Le réel : Traité de l'idiotie
Qu'est-ce que le réel et de quelle façon perçoit-on la réalité ?
Est-ce que l'existence, manifestation de la réalité, est une notion déterminée par un sens précis ainsi que l'exprime la philosophie hégélienne en définissant le réel par le rationnel ou ne procède-t-elle pas d'une série de hasards, quelconques, qui finissent par déterminer un sens, un peu à la manière de Malcolm Lowry quand il décrit dans Au-dessus du volcan, le chemin que décide finalement de suivre, le consul complètement ivre ?
Autrement dit est-ce que le réel résulte d'une logique interne déterminée et explicable ou bien n'est-il pas plutôt le fait de l'idiotie, c'est-à-dire de quelque chose d'à la fois solitaire, unique et inconnaissable ? (si le mot grec idiotes décrit une personne dénuée d'intelligence et de raison, il signifie d'abord simple, particulier, unique).
Cette interrogation du réel que propose Clément Rosset part d'une position critique face à la philosophie traditionnelle. Elle remet en question Kant et ses deux ouvrages fondamentaux, la Critique de la raison pure et la Critique de la raison pratique, considérées comme « Critiques non critiquante », et qui, selon l'auteur, débouchent toujours sur une forme de dogmatisme, mais elle s'oppose aussi à Hegel qui construit son système sur le concept de Savoir absolu, lequel ne donne que « l'illusion » d'un sens se développant à travers l'Idée, la Raison et l'Esprit. Clément Rosset en vient donc également à s'opposer aux « continuateurs contemporains » de Hegel, c'est-à-dire Bataille, Derrida et Lacan dont les travaux sont toujours fondés sur l'espoir d'un savoir, d'une explication à venir et pour qui tout se passe comme dans Le Procès de Kafka où l'on attend toujours d'avoir accès à la Loi.

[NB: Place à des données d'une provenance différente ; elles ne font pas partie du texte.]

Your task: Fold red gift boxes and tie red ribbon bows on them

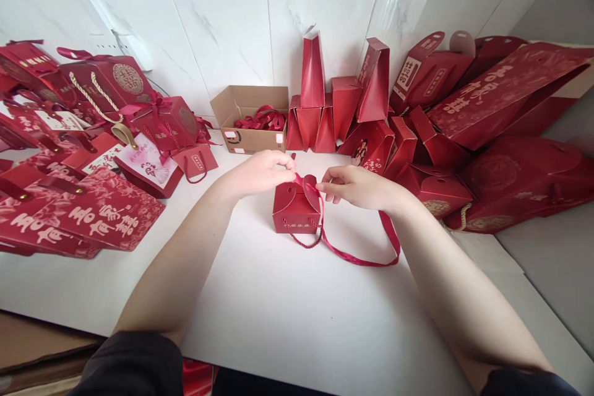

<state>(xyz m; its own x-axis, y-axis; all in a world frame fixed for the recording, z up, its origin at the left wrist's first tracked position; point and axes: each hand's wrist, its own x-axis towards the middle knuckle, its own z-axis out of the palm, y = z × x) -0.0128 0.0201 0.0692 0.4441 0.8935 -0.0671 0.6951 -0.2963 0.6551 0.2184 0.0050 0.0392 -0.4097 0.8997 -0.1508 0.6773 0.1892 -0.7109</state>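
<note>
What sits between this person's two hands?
In the head view, the top of a small red box and part of a red ribbon sit between the left hand and the right hand.

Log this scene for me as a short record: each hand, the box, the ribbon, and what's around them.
Left hand: pinching the red ribbon above the box
Right hand: fingertips at the ribbon by the box top; grip partly hidden
Box: small red box, upright on the white table, cord handle in front
Ribbon: loose length curving across the table toward the right forearm
Behind: open cardboard carton holding more ribbon
Left side: red gift bags and boxes
</note>
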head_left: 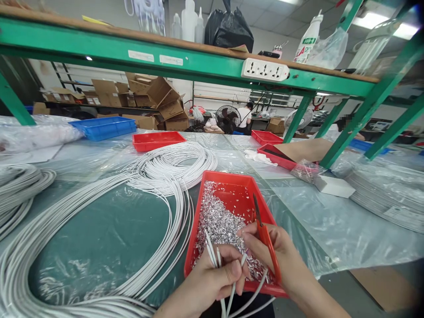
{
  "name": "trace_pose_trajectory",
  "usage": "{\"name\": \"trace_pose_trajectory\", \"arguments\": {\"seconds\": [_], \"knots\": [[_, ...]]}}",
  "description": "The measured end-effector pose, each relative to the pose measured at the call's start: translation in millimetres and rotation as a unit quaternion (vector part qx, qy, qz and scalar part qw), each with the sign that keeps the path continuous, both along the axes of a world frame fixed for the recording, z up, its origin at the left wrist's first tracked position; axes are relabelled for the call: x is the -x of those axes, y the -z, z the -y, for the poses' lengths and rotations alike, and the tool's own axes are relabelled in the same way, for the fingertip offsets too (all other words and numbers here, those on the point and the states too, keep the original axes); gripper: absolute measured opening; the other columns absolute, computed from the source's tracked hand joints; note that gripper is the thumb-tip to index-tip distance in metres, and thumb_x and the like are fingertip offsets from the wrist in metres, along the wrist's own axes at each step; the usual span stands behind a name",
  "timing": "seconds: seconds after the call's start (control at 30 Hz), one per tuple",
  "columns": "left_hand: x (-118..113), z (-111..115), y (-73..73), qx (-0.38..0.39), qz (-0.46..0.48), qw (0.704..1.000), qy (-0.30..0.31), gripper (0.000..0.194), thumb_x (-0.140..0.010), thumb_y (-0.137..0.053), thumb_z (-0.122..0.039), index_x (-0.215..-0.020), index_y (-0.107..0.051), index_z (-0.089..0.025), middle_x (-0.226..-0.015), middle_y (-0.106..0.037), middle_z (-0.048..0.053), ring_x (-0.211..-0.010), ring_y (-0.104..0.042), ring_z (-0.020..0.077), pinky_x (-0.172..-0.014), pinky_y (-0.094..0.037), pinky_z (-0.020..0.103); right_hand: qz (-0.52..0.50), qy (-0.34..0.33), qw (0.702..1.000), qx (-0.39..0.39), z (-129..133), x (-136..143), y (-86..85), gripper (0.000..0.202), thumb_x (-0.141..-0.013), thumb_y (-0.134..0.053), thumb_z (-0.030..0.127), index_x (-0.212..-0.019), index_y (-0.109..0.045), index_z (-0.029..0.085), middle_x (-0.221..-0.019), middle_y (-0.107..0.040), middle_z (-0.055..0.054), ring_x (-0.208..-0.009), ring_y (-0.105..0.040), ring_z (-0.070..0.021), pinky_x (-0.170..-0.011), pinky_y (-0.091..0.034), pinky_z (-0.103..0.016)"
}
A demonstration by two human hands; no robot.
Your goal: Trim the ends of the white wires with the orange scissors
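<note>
Several white cable ends [210,251] are pinched between the fingers of my left hand [220,274], low over the front of a red tray [256,181]. Orange-handled scissors [269,247] rest in my right hand [281,254], their dark blades pointing up and away. The thumb and forefinger of my right hand are close together beside one cable end; whether they touch it is unclear. Silvery scraps [218,216] cover much of the tray's floor. Lengths of cable hang below both hands.
Coils of white cable [179,165] spread left of the tray. Behind are a red tray [159,140] and a blue tray [106,127]. A green-framed shelf [198,62] with a power strip [265,70] crosses above. A small white box [334,186] lies right; people are in the background.
</note>
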State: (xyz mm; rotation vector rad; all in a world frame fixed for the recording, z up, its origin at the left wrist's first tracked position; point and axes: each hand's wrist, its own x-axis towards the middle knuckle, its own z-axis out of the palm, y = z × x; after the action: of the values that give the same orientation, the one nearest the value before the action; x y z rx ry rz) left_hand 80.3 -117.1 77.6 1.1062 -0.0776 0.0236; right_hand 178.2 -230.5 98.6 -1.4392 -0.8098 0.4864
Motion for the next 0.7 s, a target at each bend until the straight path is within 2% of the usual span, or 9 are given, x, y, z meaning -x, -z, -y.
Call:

Remettant en question la quête obstinée de la philosophie à vouloir percer le sens et la raison du devenir et de l'histoire, Clément Rosset entend rendre le réel à lui-même, à l'insignifiance. Il ne s'agit pas pour lui de décrire la réalité comme absurde ou inintéressante, mais à dissiper les faux sens qui l'entoure : il n'y a pas de mystères dans les choses, il y a un mystère des choses. Inutile de creuser les choses pour leur arracher un secret qui n'existe pas, c'est dans leur existence que les choses sont incompréhensibles.
L'étude du consul ivrogne d' Au dessus du volcan comme celles du désarroi amoureux ou de l'art apparaissent à l'auteur être les seules possibilités d'accès au réel. Elles se substituent aux démarches intellectuelles qui ne sont jamais que des spectacles du réel.
Clément Rosset analyse donc le sens que l'on donne au réel, comme sa version édulcorée, de la même façon qu'il étudie dans une seconde partie de l'ouvrage la grandiloquence - à travers laquelle on saisit Le réel dans l'écriture, la peinture, la musique et le cinéma - comme un moyen de lui échapper par le biais du langage et de la représentation.
Au terme de l'ouvrage se dessine le réel dans une perspective double, celle qu'offre l'idiotie : « Si le sort le plus général du réel est d'échapper au langage, le sort le plus général du langage est de manquer le réel. Il existe une chose indépendante du langage, qu'on appelle la réalité ».